→ What the task requires:
Word for word, restate the lines of the listing below from the line with "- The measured" through the line with "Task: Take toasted", and do not include the pictures.

*** Block opens ***

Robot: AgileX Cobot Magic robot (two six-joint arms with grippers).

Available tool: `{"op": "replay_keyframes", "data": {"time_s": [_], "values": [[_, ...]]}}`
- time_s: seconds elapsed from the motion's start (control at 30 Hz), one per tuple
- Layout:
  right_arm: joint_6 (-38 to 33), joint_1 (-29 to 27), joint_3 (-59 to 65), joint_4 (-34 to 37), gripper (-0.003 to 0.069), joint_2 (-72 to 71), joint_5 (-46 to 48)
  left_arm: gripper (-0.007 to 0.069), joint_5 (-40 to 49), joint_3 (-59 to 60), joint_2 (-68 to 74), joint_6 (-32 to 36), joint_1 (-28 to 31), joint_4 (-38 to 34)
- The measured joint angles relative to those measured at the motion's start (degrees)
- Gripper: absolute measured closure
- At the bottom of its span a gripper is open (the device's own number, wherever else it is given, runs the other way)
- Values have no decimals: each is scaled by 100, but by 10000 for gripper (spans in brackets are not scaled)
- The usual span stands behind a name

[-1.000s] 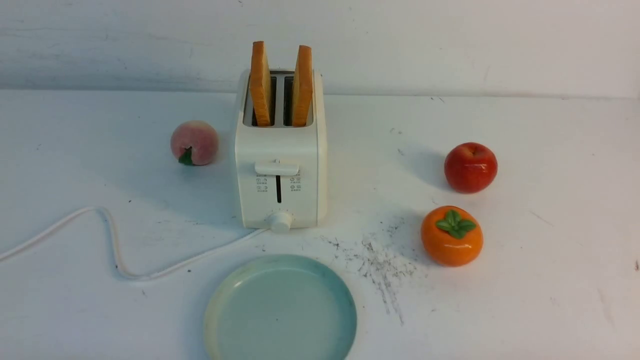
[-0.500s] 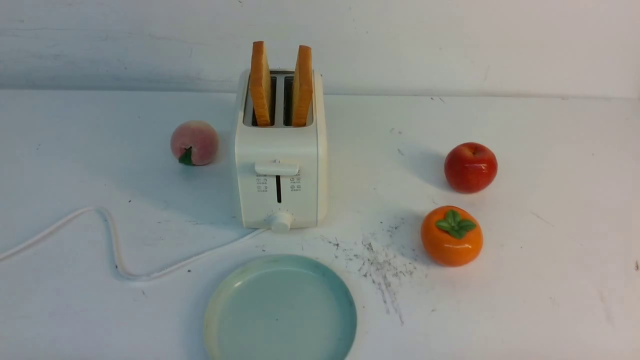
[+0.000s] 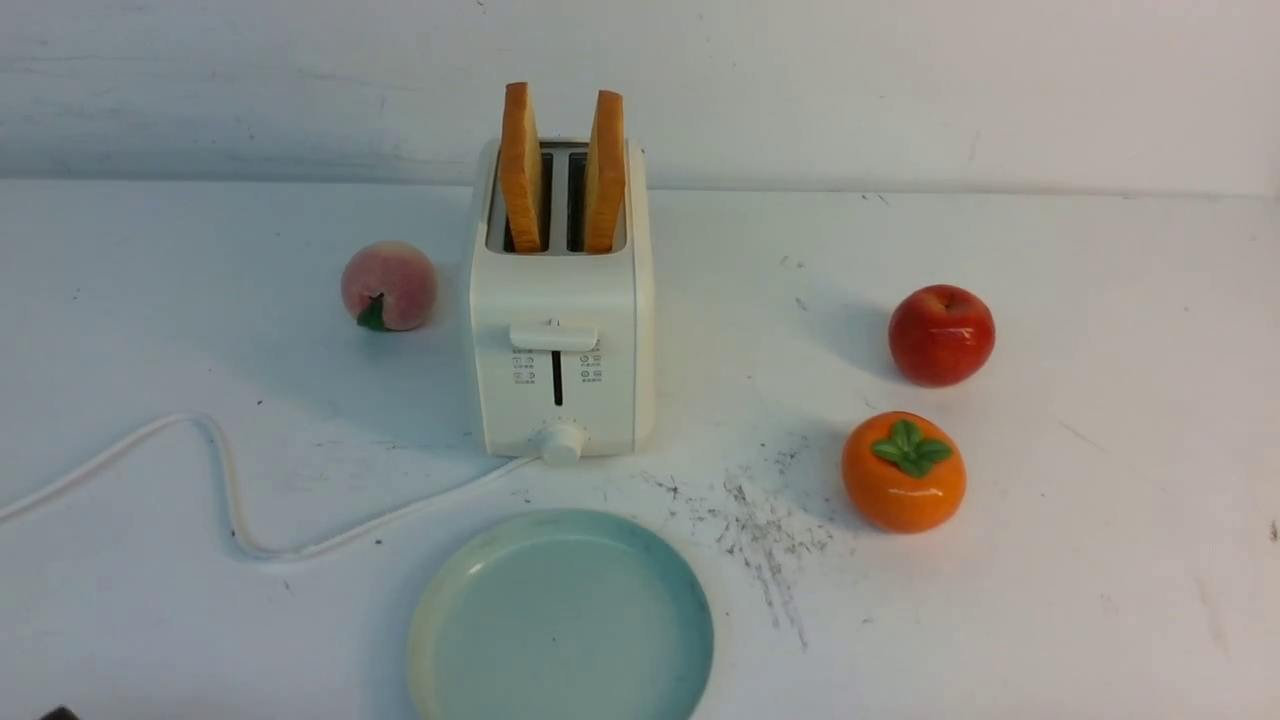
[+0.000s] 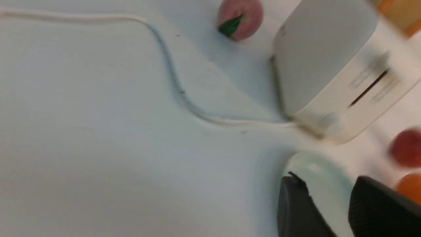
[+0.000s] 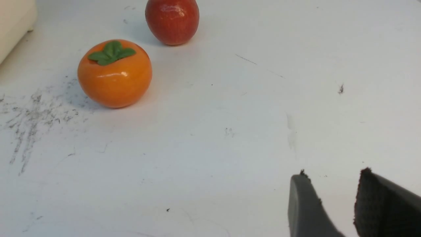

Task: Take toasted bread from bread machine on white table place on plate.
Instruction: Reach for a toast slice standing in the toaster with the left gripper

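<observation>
Two slices of toasted bread, left (image 3: 520,165) and right (image 3: 605,170), stand upright in the slots of the cream-white bread machine (image 3: 560,340) at the middle of the white table (image 3: 1100,560). The teal-green plate (image 3: 560,620) lies in front of it. In the left wrist view the bread machine (image 4: 332,65) and the plate (image 4: 325,184) show blurred. My left gripper (image 4: 324,184) is open and empty, above the plate's rim. My right gripper (image 5: 332,176) is open and empty over bare table. A dark bit at the front view's lower left corner (image 3: 58,713) may be my left arm.
A peach (image 3: 388,285) lies left of the bread machine. A red apple (image 3: 941,334) and an orange persimmon (image 3: 903,471) lie to the right. The white cord (image 3: 230,500) snakes across the left side. Dark scuffs (image 3: 760,530) mark the table right of the plate.
A dark bit has come into the front view's lower left corner. The toast, bread machine, plate and fruit have not moved.
</observation>
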Motion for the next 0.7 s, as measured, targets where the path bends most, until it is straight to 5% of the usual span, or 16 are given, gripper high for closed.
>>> {"op": "replay_keyframes", "data": {"time_s": [0.2,0.6,0.7], "values": [[-19,0,0,-32,419,0,0,386,-661,0,0,-750,0,-1781],[-28,0,-6,-668,419,0,-11,386,-791,0,0,-830,0,-2373],[558,0,28,-227,419,0,-312,386,-828,0,0,-830,0,-2835]]}}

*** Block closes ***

→ Final answer:
- The measured joint angles relative to those measured at the motion's start (degrees)
- Gripper: absolute measured closure
- At the bottom of its span a gripper is open (the device's own number, wherever else it is given, runs the other way)
- Values have no decimals: each is scaled by 100, but by 10000 for gripper (spans in brackets are not scaled)
- The usual span stands behind a name

[-1.000s] 
[-0.500s] 
[+0.000s] 
[+0.000s] 
[+0.000s] 

Task: Take toasted bread from bread machine on white table place on plate.

That makes the output complete.